● **REQUIREMENT**:
When you reach the line containing "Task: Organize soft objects" in the entries below, begin reproducing lines exactly, and stop once the line containing "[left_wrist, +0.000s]" is done.

● **RECORDS FOR THIS EXERCISE**:
◇ ◇ ◇ ◇ ◇
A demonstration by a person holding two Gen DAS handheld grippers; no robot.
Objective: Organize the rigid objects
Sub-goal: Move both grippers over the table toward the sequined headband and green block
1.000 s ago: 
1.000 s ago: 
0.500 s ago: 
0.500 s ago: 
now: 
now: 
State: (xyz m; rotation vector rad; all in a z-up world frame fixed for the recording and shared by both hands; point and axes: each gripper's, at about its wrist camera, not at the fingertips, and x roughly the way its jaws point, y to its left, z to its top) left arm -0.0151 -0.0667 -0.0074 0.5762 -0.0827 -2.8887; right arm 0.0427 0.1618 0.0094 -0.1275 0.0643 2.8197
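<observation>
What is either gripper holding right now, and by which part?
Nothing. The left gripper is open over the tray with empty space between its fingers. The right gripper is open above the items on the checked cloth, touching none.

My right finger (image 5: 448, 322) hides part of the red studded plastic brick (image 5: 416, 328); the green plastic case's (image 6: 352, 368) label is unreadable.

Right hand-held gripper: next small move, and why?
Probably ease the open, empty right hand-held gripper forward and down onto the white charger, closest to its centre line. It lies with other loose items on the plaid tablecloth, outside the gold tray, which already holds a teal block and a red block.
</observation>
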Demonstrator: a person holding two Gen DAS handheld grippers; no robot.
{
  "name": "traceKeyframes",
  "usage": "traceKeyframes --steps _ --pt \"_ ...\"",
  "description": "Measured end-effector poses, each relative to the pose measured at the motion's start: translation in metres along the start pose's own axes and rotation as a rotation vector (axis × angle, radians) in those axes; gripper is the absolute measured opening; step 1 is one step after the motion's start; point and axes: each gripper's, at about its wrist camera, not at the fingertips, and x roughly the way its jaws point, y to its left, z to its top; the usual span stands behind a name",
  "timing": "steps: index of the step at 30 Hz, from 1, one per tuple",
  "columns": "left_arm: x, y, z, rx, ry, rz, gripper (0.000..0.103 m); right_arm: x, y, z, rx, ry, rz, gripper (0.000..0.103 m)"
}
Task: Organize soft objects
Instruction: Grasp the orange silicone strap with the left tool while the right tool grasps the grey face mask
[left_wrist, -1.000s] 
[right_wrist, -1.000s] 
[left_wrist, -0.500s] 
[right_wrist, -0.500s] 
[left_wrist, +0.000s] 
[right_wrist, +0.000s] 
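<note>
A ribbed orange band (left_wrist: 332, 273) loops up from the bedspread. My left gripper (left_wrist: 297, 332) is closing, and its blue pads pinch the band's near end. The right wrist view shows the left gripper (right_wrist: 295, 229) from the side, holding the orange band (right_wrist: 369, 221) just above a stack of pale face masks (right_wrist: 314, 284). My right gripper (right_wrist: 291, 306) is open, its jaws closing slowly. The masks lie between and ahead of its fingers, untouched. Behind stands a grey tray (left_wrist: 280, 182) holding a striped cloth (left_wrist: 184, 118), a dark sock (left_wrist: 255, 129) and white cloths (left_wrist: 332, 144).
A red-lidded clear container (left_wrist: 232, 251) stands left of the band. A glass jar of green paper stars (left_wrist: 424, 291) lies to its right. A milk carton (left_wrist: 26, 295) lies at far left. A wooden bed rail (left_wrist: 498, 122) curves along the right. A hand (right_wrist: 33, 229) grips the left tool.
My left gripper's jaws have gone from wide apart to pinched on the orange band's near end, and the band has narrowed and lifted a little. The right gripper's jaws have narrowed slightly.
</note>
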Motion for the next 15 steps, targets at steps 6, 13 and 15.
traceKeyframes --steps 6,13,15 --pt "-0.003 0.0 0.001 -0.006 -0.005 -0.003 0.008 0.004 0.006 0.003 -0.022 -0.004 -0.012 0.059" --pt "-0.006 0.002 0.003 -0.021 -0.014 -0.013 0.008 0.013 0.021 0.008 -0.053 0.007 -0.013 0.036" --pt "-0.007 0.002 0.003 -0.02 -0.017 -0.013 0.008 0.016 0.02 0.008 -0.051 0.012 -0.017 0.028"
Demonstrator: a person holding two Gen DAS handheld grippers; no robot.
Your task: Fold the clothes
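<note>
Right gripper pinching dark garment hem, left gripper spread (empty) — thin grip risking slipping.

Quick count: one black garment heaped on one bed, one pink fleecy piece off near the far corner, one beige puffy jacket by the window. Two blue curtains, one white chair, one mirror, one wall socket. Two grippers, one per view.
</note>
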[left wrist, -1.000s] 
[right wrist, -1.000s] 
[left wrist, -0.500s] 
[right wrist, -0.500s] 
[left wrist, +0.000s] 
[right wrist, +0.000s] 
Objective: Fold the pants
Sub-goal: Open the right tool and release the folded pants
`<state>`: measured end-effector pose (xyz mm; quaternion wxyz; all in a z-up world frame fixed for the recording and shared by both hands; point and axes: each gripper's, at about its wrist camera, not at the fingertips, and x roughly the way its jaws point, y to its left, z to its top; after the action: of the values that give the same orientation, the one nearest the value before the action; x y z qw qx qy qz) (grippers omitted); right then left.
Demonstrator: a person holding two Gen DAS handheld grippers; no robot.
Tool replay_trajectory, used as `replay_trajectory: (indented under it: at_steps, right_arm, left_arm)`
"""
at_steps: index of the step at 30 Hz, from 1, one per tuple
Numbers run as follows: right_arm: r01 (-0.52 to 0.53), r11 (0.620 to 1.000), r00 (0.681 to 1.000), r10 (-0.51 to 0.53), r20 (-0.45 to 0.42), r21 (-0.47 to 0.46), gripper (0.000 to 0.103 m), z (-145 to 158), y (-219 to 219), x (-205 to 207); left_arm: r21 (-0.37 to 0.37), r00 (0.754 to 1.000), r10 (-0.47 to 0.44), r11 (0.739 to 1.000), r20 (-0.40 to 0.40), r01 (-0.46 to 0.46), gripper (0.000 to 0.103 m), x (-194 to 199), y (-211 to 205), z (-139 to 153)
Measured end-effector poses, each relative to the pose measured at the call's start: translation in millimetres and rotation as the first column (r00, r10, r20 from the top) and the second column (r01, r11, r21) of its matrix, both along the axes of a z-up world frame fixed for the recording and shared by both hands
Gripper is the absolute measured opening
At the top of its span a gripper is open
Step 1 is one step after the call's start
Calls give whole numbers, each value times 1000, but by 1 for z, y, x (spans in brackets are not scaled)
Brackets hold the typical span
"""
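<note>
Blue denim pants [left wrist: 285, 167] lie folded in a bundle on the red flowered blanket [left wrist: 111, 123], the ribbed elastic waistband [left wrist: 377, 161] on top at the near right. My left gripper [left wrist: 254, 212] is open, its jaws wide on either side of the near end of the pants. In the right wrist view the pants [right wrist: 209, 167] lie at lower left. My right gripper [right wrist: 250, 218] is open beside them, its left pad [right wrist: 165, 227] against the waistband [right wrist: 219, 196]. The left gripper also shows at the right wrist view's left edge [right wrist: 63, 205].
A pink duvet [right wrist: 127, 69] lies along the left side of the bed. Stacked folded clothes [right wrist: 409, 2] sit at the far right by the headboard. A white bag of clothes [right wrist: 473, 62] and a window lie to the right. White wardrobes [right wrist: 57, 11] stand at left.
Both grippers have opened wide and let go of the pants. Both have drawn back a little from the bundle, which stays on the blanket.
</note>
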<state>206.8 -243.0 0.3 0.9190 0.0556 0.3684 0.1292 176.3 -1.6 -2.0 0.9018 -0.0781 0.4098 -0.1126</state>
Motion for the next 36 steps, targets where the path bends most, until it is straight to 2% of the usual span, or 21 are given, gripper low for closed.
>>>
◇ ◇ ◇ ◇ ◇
● **SOLUTION TO THIS TASK**:
Task: Organize soft objects
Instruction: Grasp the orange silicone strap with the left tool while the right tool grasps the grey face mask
[left_wrist, -1.000s] 
[right_wrist, -1.000s] 
[left_wrist, -0.500s] 
[right_wrist, -0.500s] 
[left_wrist, +0.000s] 

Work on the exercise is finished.